Inside, the air felt different. Not threatening—expectant. People moved with purpose, voices low. A man with a bundle of papers paused when he saw them, then turned away without a word.
They were asked a few things. Names. Where they had come from. What they wished to speak about.
Akash noticed how carefully the answers were weighed before they were accepted.
Then came the pause.
"The king isn't here," one of the men said.
Vidya frowned. "Where is he?"
The man exchanged a glance with another before answering.
"In the forest."
The words landed heavily.
Akash felt it immediately—the invisible line connecting the warning, the voice, the morning silence.
Behind him, he heard his father's voice, low and sudden.
"Is that coincidence," his father said, "or does it have to be my son?"
Akash turned.
His father stood at the edge of the space, face unreadable. He hadn't followed them in before. Akash hadn't even noticed when he arrived.
The man did not answer.
Akash's father looked at him then—not with fear, but with urgency.
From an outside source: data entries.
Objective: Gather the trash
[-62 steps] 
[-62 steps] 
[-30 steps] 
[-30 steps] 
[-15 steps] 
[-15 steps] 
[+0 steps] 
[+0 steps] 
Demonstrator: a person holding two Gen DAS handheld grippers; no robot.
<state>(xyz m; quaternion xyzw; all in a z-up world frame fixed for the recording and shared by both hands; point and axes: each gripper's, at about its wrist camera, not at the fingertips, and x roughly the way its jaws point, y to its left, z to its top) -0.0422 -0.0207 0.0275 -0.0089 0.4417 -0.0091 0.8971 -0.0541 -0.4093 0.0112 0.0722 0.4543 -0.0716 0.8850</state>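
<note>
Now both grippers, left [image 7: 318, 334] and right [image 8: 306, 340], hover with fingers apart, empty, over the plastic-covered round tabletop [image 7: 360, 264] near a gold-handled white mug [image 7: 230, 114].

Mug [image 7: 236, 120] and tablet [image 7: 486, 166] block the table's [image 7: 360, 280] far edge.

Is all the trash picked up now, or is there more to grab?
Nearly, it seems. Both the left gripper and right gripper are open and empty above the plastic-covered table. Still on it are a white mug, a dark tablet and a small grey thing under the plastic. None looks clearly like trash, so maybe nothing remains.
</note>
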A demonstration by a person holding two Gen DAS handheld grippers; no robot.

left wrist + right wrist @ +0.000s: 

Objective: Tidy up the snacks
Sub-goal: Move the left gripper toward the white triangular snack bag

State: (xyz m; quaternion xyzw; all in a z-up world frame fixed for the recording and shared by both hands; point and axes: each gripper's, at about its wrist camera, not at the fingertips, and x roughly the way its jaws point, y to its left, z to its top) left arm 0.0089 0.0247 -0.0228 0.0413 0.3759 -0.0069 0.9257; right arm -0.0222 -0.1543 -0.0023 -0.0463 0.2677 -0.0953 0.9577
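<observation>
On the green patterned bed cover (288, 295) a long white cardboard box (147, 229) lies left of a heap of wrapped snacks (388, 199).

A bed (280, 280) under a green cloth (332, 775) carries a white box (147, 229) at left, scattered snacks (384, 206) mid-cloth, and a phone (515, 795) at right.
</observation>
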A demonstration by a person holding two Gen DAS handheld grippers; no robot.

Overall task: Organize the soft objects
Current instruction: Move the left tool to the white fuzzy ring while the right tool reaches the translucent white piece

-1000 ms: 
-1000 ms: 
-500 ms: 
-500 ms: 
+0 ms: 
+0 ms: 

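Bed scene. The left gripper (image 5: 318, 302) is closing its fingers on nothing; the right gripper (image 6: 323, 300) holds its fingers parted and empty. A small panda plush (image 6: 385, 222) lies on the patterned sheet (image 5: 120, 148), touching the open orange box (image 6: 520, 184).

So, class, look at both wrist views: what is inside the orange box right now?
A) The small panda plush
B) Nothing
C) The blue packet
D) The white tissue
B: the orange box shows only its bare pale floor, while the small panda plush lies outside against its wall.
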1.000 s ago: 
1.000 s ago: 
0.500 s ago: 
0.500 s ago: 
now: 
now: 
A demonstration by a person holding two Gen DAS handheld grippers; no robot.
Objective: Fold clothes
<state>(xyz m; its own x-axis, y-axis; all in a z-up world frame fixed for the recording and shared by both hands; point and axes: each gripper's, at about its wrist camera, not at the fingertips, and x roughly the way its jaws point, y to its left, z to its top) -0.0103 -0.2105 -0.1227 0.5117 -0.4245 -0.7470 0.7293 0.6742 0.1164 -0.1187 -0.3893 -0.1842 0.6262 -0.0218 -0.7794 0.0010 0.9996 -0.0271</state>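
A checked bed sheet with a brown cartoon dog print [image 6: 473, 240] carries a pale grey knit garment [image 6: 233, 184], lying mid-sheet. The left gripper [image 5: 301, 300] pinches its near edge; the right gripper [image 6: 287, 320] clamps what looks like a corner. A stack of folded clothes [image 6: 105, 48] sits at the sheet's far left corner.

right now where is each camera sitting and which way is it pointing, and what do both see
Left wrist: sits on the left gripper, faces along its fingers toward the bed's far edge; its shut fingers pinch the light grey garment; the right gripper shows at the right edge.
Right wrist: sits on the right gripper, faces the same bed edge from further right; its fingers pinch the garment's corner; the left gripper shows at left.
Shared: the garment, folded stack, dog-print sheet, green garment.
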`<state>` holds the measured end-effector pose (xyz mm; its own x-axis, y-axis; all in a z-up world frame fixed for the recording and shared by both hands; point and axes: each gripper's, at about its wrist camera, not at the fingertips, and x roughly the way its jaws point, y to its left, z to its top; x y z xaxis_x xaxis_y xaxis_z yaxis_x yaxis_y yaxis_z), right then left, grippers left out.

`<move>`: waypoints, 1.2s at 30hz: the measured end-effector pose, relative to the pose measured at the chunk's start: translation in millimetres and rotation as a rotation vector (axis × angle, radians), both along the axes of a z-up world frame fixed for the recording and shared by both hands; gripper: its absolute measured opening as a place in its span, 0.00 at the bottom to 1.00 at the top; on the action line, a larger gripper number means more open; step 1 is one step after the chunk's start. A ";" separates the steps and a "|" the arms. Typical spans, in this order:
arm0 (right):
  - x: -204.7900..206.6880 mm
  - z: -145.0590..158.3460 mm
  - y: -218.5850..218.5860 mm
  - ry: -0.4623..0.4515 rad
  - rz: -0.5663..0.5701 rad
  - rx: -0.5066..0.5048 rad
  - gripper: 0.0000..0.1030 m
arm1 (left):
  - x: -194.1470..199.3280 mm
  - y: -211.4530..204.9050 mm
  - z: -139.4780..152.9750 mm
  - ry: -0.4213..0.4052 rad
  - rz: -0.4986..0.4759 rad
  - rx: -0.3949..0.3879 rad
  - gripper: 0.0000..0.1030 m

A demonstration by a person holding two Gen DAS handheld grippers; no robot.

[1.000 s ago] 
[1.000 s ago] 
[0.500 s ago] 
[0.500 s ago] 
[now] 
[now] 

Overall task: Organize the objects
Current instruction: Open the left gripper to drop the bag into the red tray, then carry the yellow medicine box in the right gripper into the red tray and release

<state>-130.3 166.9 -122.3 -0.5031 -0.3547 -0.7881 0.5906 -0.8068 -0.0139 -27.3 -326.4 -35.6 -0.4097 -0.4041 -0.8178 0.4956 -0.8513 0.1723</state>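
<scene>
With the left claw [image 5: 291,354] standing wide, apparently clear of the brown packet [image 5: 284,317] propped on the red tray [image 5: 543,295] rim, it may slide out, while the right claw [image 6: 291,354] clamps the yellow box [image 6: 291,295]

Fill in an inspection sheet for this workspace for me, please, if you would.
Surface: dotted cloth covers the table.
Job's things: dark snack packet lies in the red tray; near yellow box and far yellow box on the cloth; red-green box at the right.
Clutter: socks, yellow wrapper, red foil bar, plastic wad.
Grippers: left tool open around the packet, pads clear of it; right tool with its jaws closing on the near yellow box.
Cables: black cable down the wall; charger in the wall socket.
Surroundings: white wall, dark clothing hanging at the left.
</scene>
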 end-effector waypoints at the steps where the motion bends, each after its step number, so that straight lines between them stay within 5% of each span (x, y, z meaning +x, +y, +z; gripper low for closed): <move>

"We're going home," he said.
Now.
Akash didn't move.
He had never heard his father speak like that before. Not hurried. Not sharp. Just certain, as though time itself had leaned close and whispered something only he could hear.
Vidya looked from Akash to his father, confusion flickering across her face.
"What's wrong?" she asked.
Akash's father didn't answer.
He was already turning back the way they had come, eyes fixed ahead, jaw set.
Akash followed, unease tightening in his chest.
Something had shifted.
Something they were not meant to see yet.
And as they stepped back onto the path, one question echoed in Akash's mind—quiet, insistent, impossible to ignore:
(Why his father suddenly wants to go home with them does something isn't right?)